Above-mentioned steps of the present invention provide a kind of stripping means of graphene, i.e. low temperature intercalation-low-temperature expansion-aqueous phase is peeled off Graphene liquid phase stripping method.The present invention using graphite as raw material, first with intercalator to its intercalation to reduce Interaction between layers, adopt Further increase graphite layers with chemically expansible away from obtained expanded graphite, finally carried out in aqueous phase mechanical stripping prepare it is highly conductive Property graphene.It is of the invention that intercalation is especially carried out to graphite using the combination of concentrated hydrochloric acid and chromium trioxide, in conjunction with specific ratio, Intercalation temperature is further reduced, avoids the reaction condition of HTHP, can be in room temperature even zero degree implementation above graphite Effective intercalation, obtains graphite intercalation compound, reduces energy consumption of reaction.The present invention is by graphite intercalation compound, especially and peroxide Change hydrogen and chemically expansible occurs at room temperature, in conjunction with specific ratio, and further reduce expansion temperature, caused oxygen increase Graphite layers are away from having obtained quasiflake graphite aggregation, the problem of overcoming the high energy consumption of traditional thermal expansion, also overcomed biography The technology prejudice that the liquid phase stripping method of system can not be carried out at lower temperatures.Combination and ratio of the present invention by above-mentioned raw materials Example, creative first points out that quasiflake graphite aggregation can be peeled off in aqueous phase, equally overcomes traditional liquid phase The technology prejudice that stripping method can not be carried out in aqueous phase, more avoid pollution of the organic solvent to environment, moreover it is possible to increase graphene Dispersion concentration, so as to improve peel off after graphene performance.Graphene low temperature strip preparation method provided by the invention, energy Low temperature intercalation, low-temperature expansion are enough realized, reduces production cost;Aqueous phase is peeled off, and reduces the secondary pollution of organic matter.
Test result indicates that the graphene yield after the present invention peels off is more than 90%, specific surface area is more than 100m2/ g, electricity Conductance is more than 30000S/m.

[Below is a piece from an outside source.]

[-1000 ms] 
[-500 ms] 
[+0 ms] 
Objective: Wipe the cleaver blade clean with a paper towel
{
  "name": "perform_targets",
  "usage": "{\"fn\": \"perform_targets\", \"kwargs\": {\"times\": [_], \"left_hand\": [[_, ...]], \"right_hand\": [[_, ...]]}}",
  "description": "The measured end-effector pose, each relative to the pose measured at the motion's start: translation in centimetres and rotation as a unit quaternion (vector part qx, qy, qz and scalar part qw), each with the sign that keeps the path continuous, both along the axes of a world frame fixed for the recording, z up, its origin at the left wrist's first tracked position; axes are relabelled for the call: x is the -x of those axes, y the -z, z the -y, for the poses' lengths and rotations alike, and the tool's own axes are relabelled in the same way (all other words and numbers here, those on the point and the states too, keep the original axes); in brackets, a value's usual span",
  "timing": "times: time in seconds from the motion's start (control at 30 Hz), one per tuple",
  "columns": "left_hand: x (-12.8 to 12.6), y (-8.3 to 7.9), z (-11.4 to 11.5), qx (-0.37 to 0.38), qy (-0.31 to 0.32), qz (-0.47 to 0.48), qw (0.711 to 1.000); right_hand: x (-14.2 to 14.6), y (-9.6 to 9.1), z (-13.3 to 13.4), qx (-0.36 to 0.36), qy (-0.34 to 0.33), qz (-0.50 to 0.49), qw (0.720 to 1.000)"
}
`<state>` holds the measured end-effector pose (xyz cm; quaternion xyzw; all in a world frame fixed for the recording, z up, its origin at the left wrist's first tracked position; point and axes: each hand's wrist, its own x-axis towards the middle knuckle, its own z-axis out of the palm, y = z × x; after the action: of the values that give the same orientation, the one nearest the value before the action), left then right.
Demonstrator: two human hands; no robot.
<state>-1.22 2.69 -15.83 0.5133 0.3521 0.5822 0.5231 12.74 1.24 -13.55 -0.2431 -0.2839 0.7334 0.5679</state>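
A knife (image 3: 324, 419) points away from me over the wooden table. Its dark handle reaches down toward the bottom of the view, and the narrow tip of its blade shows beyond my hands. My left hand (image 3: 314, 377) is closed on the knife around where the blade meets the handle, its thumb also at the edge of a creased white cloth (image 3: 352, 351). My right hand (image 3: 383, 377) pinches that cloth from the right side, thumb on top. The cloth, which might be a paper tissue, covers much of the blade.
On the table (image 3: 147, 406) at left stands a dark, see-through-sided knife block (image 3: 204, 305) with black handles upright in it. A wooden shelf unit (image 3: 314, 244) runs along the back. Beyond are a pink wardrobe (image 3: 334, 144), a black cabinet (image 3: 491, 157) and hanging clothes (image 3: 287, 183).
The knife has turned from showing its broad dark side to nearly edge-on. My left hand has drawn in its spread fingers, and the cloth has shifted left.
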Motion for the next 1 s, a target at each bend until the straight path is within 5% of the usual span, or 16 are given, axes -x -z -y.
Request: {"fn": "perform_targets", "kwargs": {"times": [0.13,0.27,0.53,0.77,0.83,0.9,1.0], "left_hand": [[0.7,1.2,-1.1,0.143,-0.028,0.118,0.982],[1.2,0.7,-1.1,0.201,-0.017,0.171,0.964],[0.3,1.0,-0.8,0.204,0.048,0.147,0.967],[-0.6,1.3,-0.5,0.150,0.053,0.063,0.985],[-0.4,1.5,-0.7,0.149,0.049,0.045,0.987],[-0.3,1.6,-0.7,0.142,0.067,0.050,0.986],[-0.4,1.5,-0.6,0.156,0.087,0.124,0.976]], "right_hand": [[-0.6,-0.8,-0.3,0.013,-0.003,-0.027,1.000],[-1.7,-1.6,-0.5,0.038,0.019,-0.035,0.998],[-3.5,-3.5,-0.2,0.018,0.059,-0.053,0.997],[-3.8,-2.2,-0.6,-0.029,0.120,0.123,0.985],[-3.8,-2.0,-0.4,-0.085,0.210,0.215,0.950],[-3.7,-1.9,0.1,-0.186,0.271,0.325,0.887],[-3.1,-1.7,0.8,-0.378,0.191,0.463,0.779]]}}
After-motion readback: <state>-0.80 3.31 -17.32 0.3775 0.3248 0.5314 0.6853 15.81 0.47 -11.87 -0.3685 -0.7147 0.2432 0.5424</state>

In order to further illustrate the present invention, with reference to embodiments to a kind of preparation method of graphene provided by the invention It is described in detail, but it is to be understood that these embodiments are implemented under premised on technical solution of the present invention, provide Detailed embodiment and specific operating process, it is simply to further illustrate the features and advantages of the present invention, rather than it is right The limitation of the claims in the present invention, protection scope of the present invention are also not necessarily limited to following embodiments.
Embodiment 1
By 1g expansible graphites (100 mesh, carbon content>70%), 8.5g chromium trioxides are put into 100ml round-bottomed flasks, are added Enter 7ml concentrated hydrochloric acids (12mol/L), seal, and add device for absorbing tail gas (having chlorine generation, saturation NaOH absorbs), reaction system The stirring reaction 10h at 25 DEG C, filtering, pure water remove unreacted concentrated hydrochloric acid and chromium trioxide, are dried in vacuo at 60 DEG C 12h, obtain graphite intercalation compound (GIC).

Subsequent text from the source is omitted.